« Mme le conseiller technique marie son enfant samedi, elle n’est pas là », nous indique un cadre à la cellule de communication (Celcom). « Revenez lundi à partir de 10h je vais vous y conduire », poursuit notre interlocuteur. »Nous sommes rentrés vers 3 h du matin, le ministre, le Dag sont encore à Garoua, je ne peux rien faire pour vous », indigné, conclut cet homme, le regard plongé dans les pages du quotidien gouvernemental « Cameroon tribune ».
L’indisponibilité des responsables et la centralisation de l’information mettent à mal le fonctionnement de ce ministère.
Impossible pour nous d’obtenir des données sur l’état d’avancement de la construction de l’hôtel de la Réunification de Buéa à l’occasion du cinquantenaire. Au 1er étage, à la Direction des infrastructures touristiques (Dit), en l’absence du maître de céans, les deux secrétaires nous renvoient vers le Conseiller technique N°2 qui, dit-on, est chargé du dossier. Contre toute attente, même la Celcom n’est pas capable de parler avec aisance de ce dossier.
Elle est donc absente jeudi et vendredi, allons-nous constater plus tard, paralysant ainsi, l’accès à l’information. Comme elle, beaucoup de cadres et pièces maîtresses de ce ministère sont soit en mission, soit permissionnaires, tandis que le ministre d’État, ministre du Tourisme et des Loisirs (Mintoul) Bello Bouba Maigari lui aussi, se trouve à Garoua depuis le début de la semaine pour un séminaire avec les maires, pour la création des offices intercommunaux. Pendant ce temps, l’administration centrale tourne au ralenti au nez et à la barbe du secrétaire général qui lui n’a pas le temps de parcourir les centaines de bureaux de cet immeuble dit rose à 3 niveaux.

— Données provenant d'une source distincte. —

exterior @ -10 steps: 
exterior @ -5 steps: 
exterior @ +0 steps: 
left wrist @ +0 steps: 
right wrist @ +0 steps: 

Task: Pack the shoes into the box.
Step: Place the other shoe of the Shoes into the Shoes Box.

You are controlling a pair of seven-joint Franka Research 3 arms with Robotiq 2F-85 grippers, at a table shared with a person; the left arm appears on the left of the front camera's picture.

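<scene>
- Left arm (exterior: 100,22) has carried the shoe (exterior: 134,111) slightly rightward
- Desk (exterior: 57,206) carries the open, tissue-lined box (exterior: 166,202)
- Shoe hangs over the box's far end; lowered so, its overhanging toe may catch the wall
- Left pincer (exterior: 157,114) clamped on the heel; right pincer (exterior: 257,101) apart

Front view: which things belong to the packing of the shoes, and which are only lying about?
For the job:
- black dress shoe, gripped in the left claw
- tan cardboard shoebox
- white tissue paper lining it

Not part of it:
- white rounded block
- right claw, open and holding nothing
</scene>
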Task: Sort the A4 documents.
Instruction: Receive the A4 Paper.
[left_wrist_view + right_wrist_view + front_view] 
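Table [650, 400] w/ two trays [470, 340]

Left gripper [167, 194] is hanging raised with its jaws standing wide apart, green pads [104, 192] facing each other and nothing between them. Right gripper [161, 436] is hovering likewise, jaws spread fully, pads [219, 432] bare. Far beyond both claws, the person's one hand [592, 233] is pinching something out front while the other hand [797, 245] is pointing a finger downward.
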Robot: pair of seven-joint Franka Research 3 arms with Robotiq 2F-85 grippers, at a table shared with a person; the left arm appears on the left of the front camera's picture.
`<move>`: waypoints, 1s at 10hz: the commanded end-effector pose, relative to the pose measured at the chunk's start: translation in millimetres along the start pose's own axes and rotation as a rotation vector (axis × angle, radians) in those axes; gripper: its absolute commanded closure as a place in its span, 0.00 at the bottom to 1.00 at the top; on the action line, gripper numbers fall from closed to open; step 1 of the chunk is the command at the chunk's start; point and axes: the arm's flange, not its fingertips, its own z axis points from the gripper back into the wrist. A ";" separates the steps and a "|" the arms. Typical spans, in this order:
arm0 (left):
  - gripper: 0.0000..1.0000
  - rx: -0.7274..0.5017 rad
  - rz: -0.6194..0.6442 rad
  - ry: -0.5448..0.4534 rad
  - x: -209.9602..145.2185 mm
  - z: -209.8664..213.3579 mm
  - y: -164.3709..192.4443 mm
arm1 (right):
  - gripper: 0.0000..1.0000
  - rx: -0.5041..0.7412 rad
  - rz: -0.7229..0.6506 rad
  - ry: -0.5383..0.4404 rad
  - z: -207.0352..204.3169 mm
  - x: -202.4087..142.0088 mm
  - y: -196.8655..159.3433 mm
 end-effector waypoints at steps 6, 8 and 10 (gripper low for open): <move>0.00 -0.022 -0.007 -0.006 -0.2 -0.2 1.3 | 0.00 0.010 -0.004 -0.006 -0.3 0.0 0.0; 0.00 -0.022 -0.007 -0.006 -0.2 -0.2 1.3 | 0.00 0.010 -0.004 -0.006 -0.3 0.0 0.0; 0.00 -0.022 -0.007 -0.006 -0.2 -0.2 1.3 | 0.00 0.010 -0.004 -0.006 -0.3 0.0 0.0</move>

C’est dire que l’usager qui rechercherait cette information sur l’implication du Mintoul dans l’organisation du cinquantenaire de la Réunification du Cameroun devra attendre lundi, espérant obtenir ces données et d’autres. Une illustration de l’administration camerounaise qui, malgré les slogans, les projets et programmes de viabilisation des circuits administratifs ne s’améliore pas. « Vous-même, vous ignorez l’administration ? » nous rétorque ce cadre de la cellule de communication face à notre indignation, comme pour corroborer le viel adage « les habitudes ont la peau dure ».

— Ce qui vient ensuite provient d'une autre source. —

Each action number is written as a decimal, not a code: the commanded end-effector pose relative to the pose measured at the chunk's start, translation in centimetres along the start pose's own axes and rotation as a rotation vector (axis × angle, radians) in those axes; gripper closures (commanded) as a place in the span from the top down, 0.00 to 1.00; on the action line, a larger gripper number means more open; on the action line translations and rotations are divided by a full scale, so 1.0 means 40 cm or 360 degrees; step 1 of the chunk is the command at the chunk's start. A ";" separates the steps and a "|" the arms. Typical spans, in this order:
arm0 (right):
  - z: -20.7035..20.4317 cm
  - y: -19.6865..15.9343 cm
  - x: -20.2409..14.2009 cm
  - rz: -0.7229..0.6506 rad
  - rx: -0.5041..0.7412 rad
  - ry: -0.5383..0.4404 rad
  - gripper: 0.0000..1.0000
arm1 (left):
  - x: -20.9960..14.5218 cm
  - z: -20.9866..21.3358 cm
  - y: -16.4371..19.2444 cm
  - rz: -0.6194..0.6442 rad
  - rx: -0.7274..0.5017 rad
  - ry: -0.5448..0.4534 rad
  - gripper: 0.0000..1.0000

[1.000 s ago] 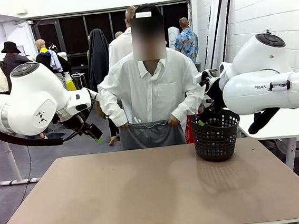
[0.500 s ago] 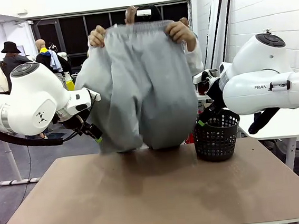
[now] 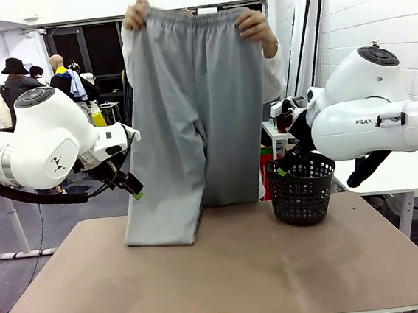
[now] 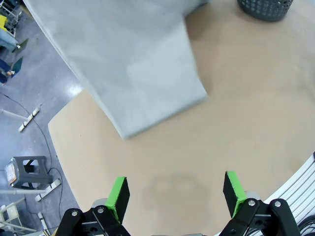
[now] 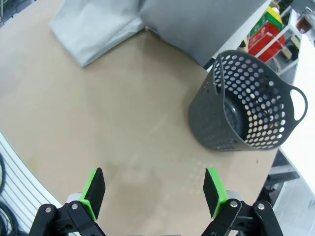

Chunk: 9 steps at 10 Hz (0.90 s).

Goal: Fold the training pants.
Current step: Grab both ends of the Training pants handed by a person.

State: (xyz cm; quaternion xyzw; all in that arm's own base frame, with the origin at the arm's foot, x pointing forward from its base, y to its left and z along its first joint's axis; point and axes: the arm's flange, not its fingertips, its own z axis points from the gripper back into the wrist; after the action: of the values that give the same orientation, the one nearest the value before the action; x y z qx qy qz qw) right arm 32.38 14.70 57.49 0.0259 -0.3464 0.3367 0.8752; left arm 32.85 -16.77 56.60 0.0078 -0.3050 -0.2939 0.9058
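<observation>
Both our left hand [image 4: 174, 189] and right hand [image 5: 153, 189] gape empty as the person [image 3: 273, 73], lately bunching the training pants [image 3: 197, 113] low, hangs them full-length, one hem on the counter [image 3: 220, 274], folding, we judge, unstarted.

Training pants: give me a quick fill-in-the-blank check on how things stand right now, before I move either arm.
1. The person's hands hold the training pants up by the ____, with one leg's hem resting on the table.
2. The black basket stands on the table nearer the robot's ____ arm.
3. The left gripper and the right gripper both stand ____ above the table, holding nothing.
Missing words: waistband; right; open.
</observation>
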 end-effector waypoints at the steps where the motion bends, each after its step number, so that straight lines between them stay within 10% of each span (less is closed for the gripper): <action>1: 0.000 0.001 0.000 0.0001 0.0004 -0.0002 1.00 | 0.002 0.001 0.000 0.0015 -0.0007 -0.0011 1.00; 9: 0.000 0.001 0.000 0.0001 0.0004 -0.0002 1.00 | 0.002 0.001 0.000 0.0015 -0.0007 -0.0011 1.00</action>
State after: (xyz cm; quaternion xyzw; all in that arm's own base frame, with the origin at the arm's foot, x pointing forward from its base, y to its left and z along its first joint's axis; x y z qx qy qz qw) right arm 32.38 14.70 57.49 0.0259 -0.3464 0.3367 0.8752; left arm 32.85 -16.77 56.60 0.0078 -0.3050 -0.2939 0.9058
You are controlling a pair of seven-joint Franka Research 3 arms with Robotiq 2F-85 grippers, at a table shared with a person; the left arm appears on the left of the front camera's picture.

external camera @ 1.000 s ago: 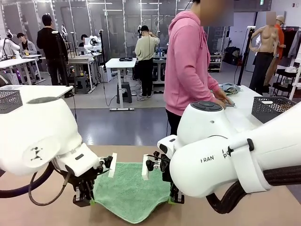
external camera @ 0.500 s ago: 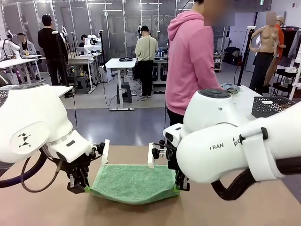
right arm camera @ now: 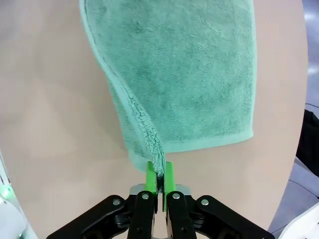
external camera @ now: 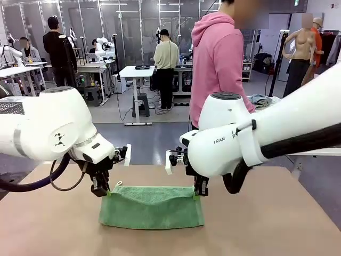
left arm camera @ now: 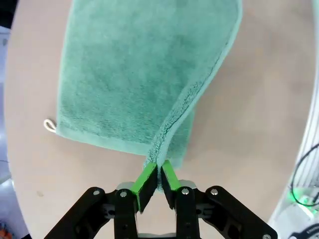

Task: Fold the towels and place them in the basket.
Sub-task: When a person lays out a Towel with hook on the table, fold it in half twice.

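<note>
We held one green towel [external camera: 152, 209] by two corners of one edge. The left gripper [external camera: 106, 192] was pinched tight on one corner and the right gripper [external camera: 197, 193] on the other, each pair of green pads nearly meeting with only the thickness of the cloth between them. The towel lay near the middle of the table [external camera: 266, 224]. Most of it was flat on the tabletop, and the held edge was raised just above it toward the table's far side, sagging a little between the two grips. In the wrist views the raised cloth ran up from a flat layer into each pair of pads, so we judged that we were bringing one half over the other to make a fold. Gripping both corners at the same height was meant to bring the edges together square. The cord loop [left arm camera: 49, 125] stuck out from a corner lying flat on the table, close beside the left gripper and free of its pads. We judged the fold nearly made, and that the next move called for lowering the held edge and letting go. A person in a pink top [external camera: 218, 64] stood beyond the table's far side.
</note>
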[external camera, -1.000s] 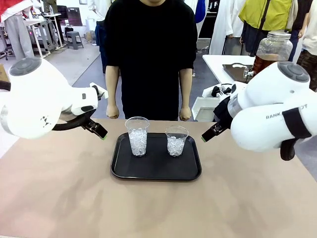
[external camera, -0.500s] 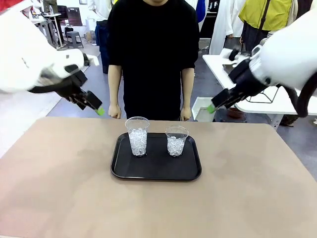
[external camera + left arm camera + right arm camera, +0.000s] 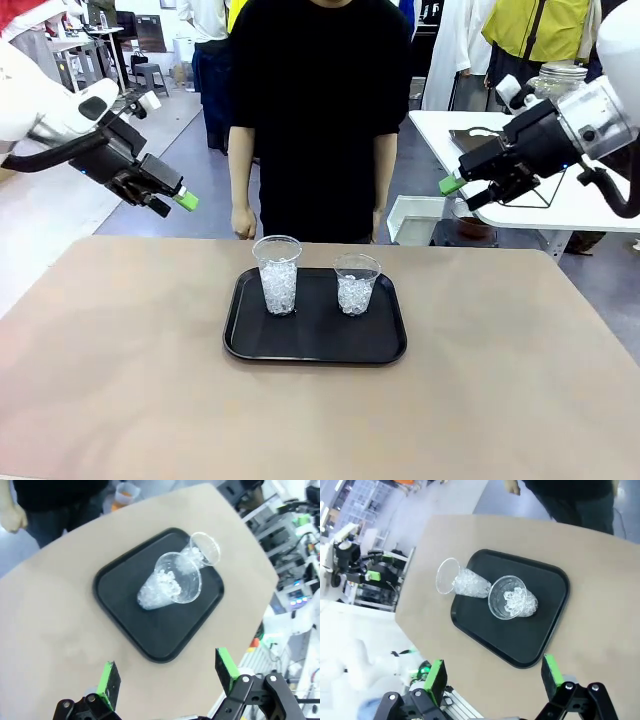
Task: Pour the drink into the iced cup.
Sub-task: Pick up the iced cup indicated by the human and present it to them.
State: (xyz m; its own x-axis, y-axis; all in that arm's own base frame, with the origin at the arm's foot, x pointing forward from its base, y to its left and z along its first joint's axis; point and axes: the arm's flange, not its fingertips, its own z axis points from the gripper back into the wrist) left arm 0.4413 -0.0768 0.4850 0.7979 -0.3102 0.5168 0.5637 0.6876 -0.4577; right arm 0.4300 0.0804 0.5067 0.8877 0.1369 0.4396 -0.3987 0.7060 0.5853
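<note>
Table (image 3: 120, 380): L gripper (image 3: 176, 204), R gripper (image 3: 460, 193) wide, empty

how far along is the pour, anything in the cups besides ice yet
Done: the tall cup and short cup stand on the black tray holding ice, no drink in either. In hand: nothing; the left gripper and right gripper hover open and empty, clear of the tray. Left: the whole pour.
</note>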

Une image routinière somme toute pas surprenante pour plus d’un Camerounais. Lenteur administrative, absence des responsables jusqu’aux cadres de conception, la situation d’une administration camerounaise qui a mal à son système n’est pas loin de quitter les esprits. Malgré l’institution des feuilles de route, tout porte à croire que le changement n’est pas pour demain.
D’ailleurs, comme l’a annoncé le quotidien de la Route de l’aéroport à Yaoundé, « Cameroon tribune » en début de semaine dernière, tout est fin prêt pour ce qui est des feuilles de route. Transmises à la présidence de la République en dernier ressort, les sanctions sont attendues du chef de l’État qui lui, est en « court séjour privé » en Europe depuis des semaines déjà. Une évaluation des départements ministériels qui n’a pas tenu compte des activités politiques, mais bien plus, des projets vraisemblablement en rapport avec le programme des « Grandes réalisations », pilier du septennat de Paul Biya qui a débuté depuis 2011.